Do kościoła nieśli całe śniadanie wielkanocne! Tak pokarmy święcili nasi przodkowie
W Wielką Sobotę tradycyjnie święcimy pokarmy. To zwyczaj, który ma przypominać wiernym o zmartwychwstaniu Jezusa. Ma też swoje korzenie w pogańskich obrzędach związanych z powitaniem wiosny.
Dziś święconka jest obrzędem bardzo symbolicznym. W dawnej tradycji święcono jednak wszystkie pokarmy przygotowane na śniadanie wielkanocne – przypomina Oliwia Gemza z Muzeum Etnograficznego w Toruniu. – Do kosza nie wkładano tylko kawałka babki – ale całą babkę, nie kawałek chleba – ale cały bochenek – tłumaczy.
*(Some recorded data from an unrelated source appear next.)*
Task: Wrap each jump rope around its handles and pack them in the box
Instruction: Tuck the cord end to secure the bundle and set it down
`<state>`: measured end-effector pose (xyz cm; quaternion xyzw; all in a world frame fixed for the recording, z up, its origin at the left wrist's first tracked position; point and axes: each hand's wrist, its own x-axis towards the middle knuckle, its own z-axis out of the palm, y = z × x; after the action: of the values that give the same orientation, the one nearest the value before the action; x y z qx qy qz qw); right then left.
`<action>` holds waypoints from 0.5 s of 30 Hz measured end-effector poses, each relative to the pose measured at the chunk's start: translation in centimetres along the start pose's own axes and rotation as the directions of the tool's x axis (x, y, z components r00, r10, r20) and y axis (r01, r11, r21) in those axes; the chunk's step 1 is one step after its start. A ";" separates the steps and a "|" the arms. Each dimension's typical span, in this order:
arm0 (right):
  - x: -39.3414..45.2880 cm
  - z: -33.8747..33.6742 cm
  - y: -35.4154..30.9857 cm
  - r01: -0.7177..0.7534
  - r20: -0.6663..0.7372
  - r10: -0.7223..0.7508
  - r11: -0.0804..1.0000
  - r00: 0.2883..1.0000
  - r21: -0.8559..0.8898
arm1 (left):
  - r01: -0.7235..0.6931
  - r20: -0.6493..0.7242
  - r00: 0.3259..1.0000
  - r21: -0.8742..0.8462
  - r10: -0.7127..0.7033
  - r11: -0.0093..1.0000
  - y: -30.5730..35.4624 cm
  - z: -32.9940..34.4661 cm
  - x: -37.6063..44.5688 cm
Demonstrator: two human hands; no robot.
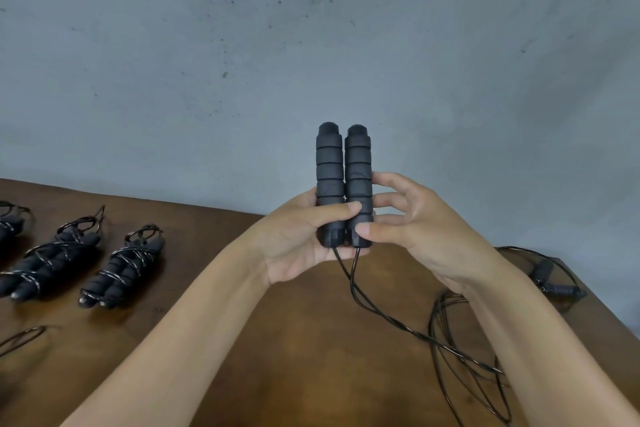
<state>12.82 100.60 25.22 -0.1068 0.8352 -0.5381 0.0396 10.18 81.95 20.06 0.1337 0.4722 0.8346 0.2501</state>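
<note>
The thin black cord (398,322) is trailed loose over the brown wooden surface (294,340) — unwound. Two black ribbed foam handles (344,180) are held upright together, gripped by the left hand (298,239) and pinched by the right hand (412,222); winding is judged next.

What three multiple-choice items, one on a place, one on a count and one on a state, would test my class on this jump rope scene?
1. Where do the wrapped jump ropes lie on the table?
A. At its left
B. At its right
C. Under the hands

2. How many handles do the hands hold together?
A. One
B. Two
C. Four

3. What state is the cord of the held rope in?
A. Wound round the handles
B. Hanging loose to the table
C. Cut in two

Answers: 1 A, the wrapped bundles lie at the left edge of the view. 2 B, the left hand and right hand grip two upright handles side by side. 3 B, the cord trails unwound from the handle bottoms down to the table.
</note>
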 end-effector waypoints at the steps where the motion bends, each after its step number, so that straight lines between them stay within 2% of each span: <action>1: 0.1 0.1 0.0 -0.004 0.008 0.004 1.000 1.000 -0.003 | 0.001 -0.004 1.000 0.010 -0.001 1.000 0.0 0.0 -0.1; 5: 0.0 0.5 -0.2 0.006 0.050 -0.003 0.997 0.999 -0.074 | 0.022 0.045 0.999 0.040 -0.024 0.999 0.1 -0.5 -0.6; 8: 0.3 0.2 -0.5 0.010 -0.011 -0.012 0.985 1.000 -0.173 | 0.057 0.088 0.994 0.060 -0.062 0.997 0.4 -0.9 -1.2; 10: 0.6 0.6 -0.9 0.012 -0.050 -0.016 0.997 0.999 -0.080 | 0.084 0.149 0.984 0.118 -0.101 0.989 0.4 -0.8 -1.6; 12: 1.0 1.3 -1.0 0.028 -0.071 -0.021 0.994 0.997 0.103 | 0.101 0.190 0.973 0.163 -0.132 0.981 0.1 -0.3 -1.9; 15: 1.3 2.4 -1.3 0.004 -0.035 0.010 0.929 0.999 0.369 | 0.117 0.211 0.966 0.148 -0.147 0.982 -0.3 0.5 -2.2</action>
<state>12.17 97.64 25.48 -0.0862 0.7199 -0.6873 0.0446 12.31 81.26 20.04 0.2105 0.5043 0.7624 0.3465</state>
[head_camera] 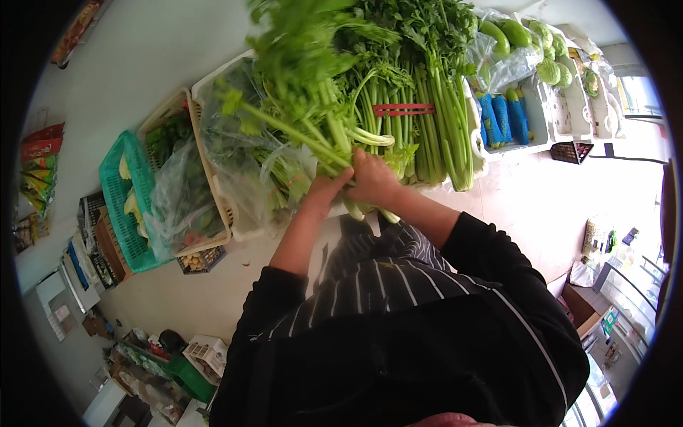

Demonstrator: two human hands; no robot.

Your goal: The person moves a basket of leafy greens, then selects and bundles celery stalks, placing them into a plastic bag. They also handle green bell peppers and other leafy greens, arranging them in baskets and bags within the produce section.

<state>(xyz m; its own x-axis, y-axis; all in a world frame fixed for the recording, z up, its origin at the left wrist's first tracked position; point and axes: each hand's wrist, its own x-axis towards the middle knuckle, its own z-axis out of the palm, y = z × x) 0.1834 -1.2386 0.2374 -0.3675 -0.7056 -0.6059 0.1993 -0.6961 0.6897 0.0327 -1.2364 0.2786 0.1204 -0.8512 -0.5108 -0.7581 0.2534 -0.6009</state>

– Ważne było też to, czy rodzina była biedna, czy bogata – oczywiście u rodziny bogatej tego pokarmu było jeszcze więcej. Jeżeli rodzina była dosyć bogata, to ksiądz mógł osobiście przyjść do niej i poświęcić jej pokarm. Można było również udać się do kościoła, ale wtedy dzieciom, które szły na święconkę, towarzyszyła osoba dorosła, aby wesprzeć je trochę w niesieniu tej święconki – opowiada.
Zgodnie z tradycją w koszyku ze święconką musiały znaleźć się ciasto, wędliny, chleb, jaja, ale też chrzan – symbol zdrowia – i sól, ze względu na właściwości oczyszczające, która miała też odpędzać zło. Koszyczki ozdabiano bukszpanem na znak trwałości życia oraz białą serwetką symbolizującą niewinność, czystość oraz odnowę życia duchowego.